The Company shall, notwithstanding any termination of this Agreement, indemnify, defend and hold harmless each Purchaser (to the extent a seller under any Registration Statement), the officers, directors, agents, partners, members, managers, stockholders, affiliates, employees and investment advisers of each of them, each person who controls a Purchaser (within the meaning of Section 15 of the Securities Act or Section 20 of the Securities Exchange Act of 1934, as amended, the “Securities Exchange Act”)) and the officers, directors, partners, members, managers, stockholders, agents, affiliates, employees and investment advisers of each such controlling person, to the fullest extent permitted by applicable law, from and against any and all losses, claims, demands, suits, actions, judgments, damages, liabilities, costs (including, without limitation, reasonable attorneys’ fees) and expenses (collectively, “Losses”), as incurred, that arise out of or are based upon (i) any untrue or alleged untrue statement of a material fact contained in any Registration Statement, any prospectus included in any Registration Statement or any form of prospectus or in any amendment or supplement thereto or in any preliminary prospectus, or arising out of or relating to any omission or alleged omission to state a material fact required to be stated therein or necessary to make the statements therein (in the case of any prospectus or form of prospectus or supplement thereto, in light of the circumstances under which they were made) not misleading, or (ii) any violation or alleged violation by the Company of the Securities Act, Exchange Act or any state securities law or any rule or regulation thereunder, in connection with the performance of its obligations under this Section 2, except to the extent, but only to the extent, that such untrue statements, untrue statements, omissions or omissions are based upon information regarding a Purchaser furnished in writing to the Company by a Purchaser expressly for use therein.
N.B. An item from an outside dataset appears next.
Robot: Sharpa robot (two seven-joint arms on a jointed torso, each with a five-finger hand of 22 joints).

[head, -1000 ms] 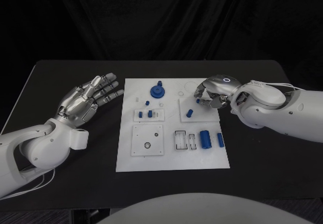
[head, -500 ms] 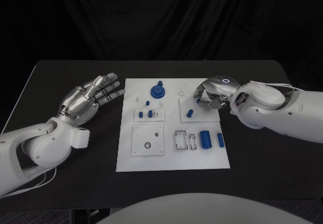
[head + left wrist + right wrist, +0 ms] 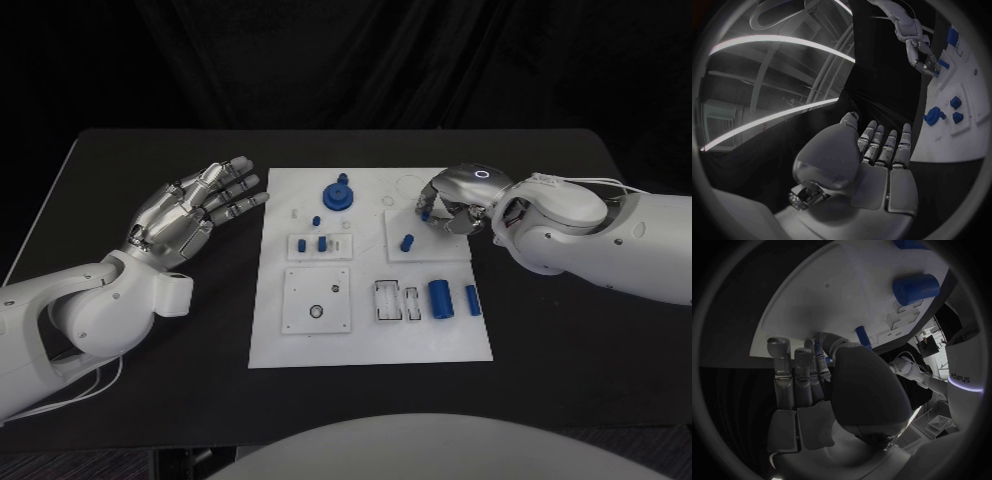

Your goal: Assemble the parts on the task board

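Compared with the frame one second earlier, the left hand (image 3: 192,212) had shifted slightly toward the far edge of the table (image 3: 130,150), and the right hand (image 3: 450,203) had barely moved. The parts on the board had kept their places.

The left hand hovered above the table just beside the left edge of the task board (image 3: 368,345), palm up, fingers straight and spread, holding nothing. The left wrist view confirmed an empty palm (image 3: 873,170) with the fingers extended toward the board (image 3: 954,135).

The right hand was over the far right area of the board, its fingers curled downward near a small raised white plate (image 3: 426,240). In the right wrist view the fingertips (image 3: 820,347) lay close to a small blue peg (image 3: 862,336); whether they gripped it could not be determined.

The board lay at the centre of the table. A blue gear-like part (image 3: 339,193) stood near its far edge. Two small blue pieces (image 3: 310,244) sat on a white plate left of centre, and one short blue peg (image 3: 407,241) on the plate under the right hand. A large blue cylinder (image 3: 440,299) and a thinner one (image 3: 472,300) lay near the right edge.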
The Company shall notify each Purchaser promptly of the institution, threat or assertion of any proceeding arising from or in connection with the transactions contemplated by this Section 2 of which the Company is or becomes aware. Such indemnity shall remain in full force and effect regardless of any investigation made by or on behalf of an indemnified party and shall survive the transfer of the Purchased Shares by any Purchaser.

 

3. Purchaser Representations, Warranties, and Covenants. The Purchaser hereby represents, warrants, and covenants to the Company that:

 

(a) Purchaser is duly organized, validly existing and in good standing under the laws of the jurisdiction of its organization.

 

(b) This Agreement has been validly authorized, executed and delivered by the Purchaser and, assuming the due authorization, execution and delivery thereof by the Company, is a valid and binding agreement enforceable in accordance with its terms, subject to the general principles of equity and to bankruptcy or other laws affecting the enforcement of creditors’ rights generally. The execution, delivery and performance of this Agreement by the Purchaser does not and will not conflict with, violate or cause a breach of, constitute a default under, or result in a violation of (i) any agreement, contract or instrument to which the Purchaser is a party which would prevent the Purchaser from performing its obligations hereunder or (ii) any law, statute, rule or regulation to which the Purchaser is subject.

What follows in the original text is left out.